### [Assignment]
Take each line of the data that contains the string "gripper" and copy it.

---------- Dataset extract ----------

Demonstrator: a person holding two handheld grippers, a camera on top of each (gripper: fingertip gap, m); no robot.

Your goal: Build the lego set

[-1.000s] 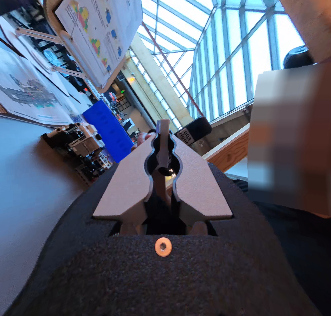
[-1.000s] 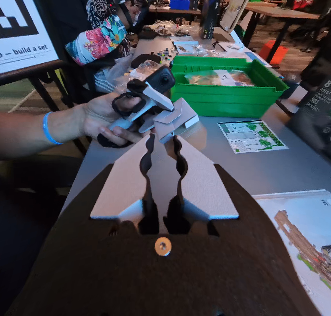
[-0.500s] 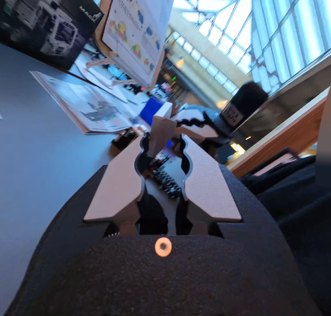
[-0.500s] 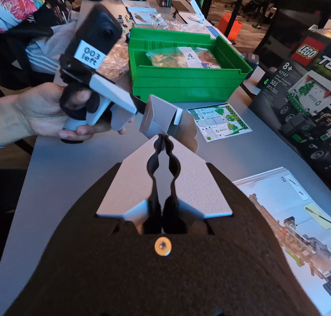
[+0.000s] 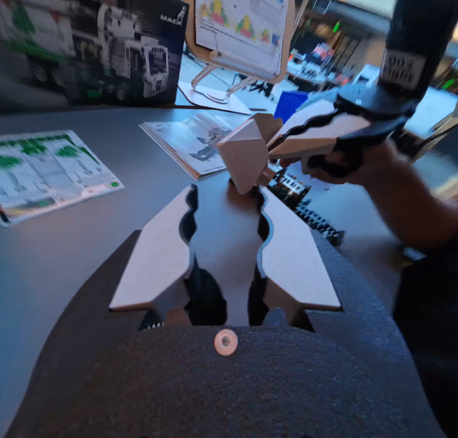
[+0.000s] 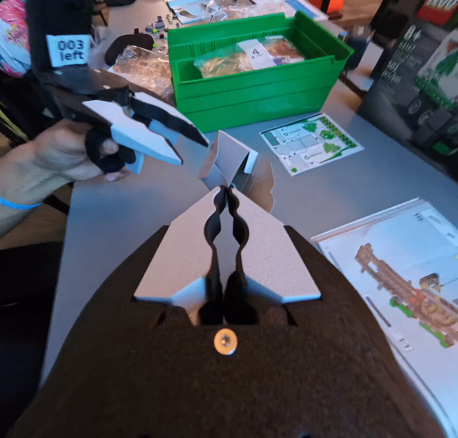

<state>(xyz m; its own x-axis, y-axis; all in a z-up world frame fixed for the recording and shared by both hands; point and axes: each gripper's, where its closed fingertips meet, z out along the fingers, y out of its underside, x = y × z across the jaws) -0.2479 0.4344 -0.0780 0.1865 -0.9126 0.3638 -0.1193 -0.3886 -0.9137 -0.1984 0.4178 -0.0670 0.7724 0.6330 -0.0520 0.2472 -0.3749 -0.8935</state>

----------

### [Output for this task]
Demonstrator: a person holding two handheld grippers, a camera on top of each (gripper: fingertip gap, m); no robot.
<state>(xyz m; its own x-axis, y-axis; all in a z-up world frame fixed for the recording and shared by both hands; point and axes: each gripper's, where its closed fingertips meet, z out along the fingers, y out of its underside, x = y × z across the jaws) -0.2479 0.4344 -0.0780 0.1865 -0.9126 0.3638 -0.1193 -0.3886 -0.9137 -0.1984 0.4178 -0.0670 0.7724 0.6330 -0.0520 0.2472 -0.3749 -0.8935</state>

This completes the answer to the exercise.